- [Task brief]: Starting at the line that contains "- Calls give" in the listing below, write out every line word for word until you have written the line that contains "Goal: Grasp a".

- [Supplied information]:
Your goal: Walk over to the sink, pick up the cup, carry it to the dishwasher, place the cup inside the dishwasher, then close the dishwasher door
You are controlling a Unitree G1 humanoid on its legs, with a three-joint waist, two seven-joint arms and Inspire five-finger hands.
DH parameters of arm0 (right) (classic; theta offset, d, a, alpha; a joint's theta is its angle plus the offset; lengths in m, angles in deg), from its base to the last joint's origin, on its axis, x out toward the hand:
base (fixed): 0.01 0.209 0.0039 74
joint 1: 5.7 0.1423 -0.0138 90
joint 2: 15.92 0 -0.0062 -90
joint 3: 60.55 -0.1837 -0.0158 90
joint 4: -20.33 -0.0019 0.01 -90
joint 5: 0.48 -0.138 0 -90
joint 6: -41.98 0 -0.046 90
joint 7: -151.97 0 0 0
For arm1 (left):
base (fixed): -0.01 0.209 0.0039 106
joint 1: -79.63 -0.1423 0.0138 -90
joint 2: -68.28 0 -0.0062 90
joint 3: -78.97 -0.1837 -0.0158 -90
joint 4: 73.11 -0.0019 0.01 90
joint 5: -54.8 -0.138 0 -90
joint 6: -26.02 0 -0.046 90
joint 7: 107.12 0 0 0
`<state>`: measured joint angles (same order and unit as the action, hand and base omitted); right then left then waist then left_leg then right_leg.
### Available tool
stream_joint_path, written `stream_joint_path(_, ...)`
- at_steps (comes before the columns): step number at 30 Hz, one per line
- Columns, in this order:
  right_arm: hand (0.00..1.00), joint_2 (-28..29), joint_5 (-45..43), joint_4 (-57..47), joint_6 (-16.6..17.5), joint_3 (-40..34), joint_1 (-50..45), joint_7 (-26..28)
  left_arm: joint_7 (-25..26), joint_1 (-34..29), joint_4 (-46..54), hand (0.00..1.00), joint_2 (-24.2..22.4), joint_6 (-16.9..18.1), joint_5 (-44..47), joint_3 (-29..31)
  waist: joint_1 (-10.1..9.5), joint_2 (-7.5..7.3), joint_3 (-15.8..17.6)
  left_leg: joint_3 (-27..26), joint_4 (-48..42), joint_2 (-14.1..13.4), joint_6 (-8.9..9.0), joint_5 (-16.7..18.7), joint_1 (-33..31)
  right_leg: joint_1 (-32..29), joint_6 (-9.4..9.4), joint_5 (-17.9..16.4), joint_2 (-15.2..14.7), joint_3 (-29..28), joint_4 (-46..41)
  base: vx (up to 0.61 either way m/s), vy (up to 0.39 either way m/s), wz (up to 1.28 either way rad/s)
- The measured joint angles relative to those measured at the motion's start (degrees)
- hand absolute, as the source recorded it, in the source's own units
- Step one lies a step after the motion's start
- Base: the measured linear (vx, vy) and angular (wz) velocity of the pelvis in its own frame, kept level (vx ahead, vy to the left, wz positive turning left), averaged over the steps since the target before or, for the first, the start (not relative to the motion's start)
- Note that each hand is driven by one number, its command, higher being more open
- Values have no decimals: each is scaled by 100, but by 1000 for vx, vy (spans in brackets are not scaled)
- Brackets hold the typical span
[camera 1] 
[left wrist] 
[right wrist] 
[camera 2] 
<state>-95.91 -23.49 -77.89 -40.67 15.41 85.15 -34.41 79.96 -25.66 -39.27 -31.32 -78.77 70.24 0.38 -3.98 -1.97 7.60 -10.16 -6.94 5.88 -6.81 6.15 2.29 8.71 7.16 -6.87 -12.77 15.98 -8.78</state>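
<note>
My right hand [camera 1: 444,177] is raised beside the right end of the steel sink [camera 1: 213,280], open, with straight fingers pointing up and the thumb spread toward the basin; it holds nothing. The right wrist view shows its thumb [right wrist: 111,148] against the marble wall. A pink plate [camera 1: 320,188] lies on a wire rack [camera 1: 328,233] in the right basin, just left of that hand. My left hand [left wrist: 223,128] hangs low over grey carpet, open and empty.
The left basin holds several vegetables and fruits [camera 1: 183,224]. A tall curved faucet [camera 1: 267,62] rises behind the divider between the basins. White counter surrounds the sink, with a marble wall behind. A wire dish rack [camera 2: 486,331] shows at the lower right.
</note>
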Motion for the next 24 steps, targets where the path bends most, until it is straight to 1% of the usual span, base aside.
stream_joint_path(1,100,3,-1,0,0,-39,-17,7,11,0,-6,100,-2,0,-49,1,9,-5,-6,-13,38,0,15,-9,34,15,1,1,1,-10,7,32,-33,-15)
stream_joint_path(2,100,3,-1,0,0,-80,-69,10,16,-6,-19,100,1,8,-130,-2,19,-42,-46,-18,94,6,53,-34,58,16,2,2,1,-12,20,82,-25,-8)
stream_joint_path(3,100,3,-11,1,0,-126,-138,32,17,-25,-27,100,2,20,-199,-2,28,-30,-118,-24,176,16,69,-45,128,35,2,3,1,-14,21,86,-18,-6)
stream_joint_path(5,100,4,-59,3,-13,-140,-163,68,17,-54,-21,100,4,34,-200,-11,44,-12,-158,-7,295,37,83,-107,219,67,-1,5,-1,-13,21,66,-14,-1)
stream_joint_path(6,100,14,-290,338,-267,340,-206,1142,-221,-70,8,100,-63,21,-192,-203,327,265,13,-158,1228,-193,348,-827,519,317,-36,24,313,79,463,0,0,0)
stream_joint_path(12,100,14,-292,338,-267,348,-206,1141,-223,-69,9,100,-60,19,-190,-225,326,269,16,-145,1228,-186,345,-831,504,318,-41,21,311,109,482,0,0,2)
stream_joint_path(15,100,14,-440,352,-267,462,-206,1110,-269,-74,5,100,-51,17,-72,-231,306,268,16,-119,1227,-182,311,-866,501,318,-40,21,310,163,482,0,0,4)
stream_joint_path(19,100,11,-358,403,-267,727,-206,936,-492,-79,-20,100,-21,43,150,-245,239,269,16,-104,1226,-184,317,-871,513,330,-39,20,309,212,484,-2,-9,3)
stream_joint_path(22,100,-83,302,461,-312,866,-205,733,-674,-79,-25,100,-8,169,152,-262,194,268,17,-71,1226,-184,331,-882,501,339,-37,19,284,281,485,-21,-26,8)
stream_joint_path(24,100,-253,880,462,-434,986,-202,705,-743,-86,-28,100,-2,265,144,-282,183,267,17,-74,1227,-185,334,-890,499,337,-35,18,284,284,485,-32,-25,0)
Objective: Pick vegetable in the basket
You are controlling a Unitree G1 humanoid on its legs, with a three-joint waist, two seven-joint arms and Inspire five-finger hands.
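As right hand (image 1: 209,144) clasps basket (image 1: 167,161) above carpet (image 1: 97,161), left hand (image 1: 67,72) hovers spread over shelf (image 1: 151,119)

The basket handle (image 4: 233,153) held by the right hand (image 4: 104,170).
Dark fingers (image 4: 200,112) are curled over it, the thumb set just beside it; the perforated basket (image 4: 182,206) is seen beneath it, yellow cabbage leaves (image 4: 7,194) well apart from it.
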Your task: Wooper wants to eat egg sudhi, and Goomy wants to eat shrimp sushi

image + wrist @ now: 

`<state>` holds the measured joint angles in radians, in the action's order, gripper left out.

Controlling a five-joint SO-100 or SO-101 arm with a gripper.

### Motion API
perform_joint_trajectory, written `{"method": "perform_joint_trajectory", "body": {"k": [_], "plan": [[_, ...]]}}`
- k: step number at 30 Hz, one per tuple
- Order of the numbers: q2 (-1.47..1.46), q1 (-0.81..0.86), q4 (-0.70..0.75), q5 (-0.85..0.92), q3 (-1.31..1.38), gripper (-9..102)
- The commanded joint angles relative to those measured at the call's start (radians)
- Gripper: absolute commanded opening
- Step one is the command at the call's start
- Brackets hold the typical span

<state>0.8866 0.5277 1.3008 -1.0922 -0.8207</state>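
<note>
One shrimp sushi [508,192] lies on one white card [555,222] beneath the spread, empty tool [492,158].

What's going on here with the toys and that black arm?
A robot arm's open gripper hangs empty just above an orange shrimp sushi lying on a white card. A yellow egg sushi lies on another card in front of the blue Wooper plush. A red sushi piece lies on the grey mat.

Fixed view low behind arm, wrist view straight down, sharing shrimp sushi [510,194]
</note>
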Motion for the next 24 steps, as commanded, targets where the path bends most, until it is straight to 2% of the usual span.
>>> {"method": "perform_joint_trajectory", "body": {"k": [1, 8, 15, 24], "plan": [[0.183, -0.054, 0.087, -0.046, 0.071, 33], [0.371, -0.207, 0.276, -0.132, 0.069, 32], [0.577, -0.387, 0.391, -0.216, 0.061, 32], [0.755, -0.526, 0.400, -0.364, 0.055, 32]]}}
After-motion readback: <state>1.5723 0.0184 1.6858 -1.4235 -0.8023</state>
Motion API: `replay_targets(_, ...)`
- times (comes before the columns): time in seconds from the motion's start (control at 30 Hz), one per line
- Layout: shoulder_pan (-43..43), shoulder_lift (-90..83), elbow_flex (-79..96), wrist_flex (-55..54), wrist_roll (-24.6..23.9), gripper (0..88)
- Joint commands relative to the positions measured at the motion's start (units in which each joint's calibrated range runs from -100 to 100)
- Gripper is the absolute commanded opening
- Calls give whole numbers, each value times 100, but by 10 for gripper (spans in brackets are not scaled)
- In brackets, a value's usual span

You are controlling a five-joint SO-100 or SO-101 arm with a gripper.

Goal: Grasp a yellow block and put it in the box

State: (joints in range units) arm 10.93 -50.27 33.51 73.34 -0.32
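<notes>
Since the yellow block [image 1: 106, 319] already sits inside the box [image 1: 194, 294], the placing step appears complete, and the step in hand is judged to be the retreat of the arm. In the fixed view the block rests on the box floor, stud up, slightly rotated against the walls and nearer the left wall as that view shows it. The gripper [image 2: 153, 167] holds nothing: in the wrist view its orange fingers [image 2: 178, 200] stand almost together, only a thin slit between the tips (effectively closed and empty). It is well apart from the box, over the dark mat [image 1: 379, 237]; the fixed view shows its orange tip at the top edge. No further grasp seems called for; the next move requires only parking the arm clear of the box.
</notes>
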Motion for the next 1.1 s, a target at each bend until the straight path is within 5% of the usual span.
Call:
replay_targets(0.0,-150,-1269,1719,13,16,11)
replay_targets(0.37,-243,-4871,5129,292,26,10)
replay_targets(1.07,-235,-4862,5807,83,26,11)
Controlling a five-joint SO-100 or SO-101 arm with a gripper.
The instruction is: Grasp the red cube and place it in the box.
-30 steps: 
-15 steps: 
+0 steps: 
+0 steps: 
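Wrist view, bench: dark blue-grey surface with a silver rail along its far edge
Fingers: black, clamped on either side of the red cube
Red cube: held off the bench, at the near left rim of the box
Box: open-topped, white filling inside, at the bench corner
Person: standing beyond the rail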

- [Solution to this task]:
- Calls give whole numbers, each value times 100, but by 10 for gripper (spans in brackets are not scaled)
- In brackets, a value's usual span

You are controlling a five-joint SO-100 or SO-101 arm with a gripper.

Goal: Grasp a yellow block and put it in the box

The response is finished.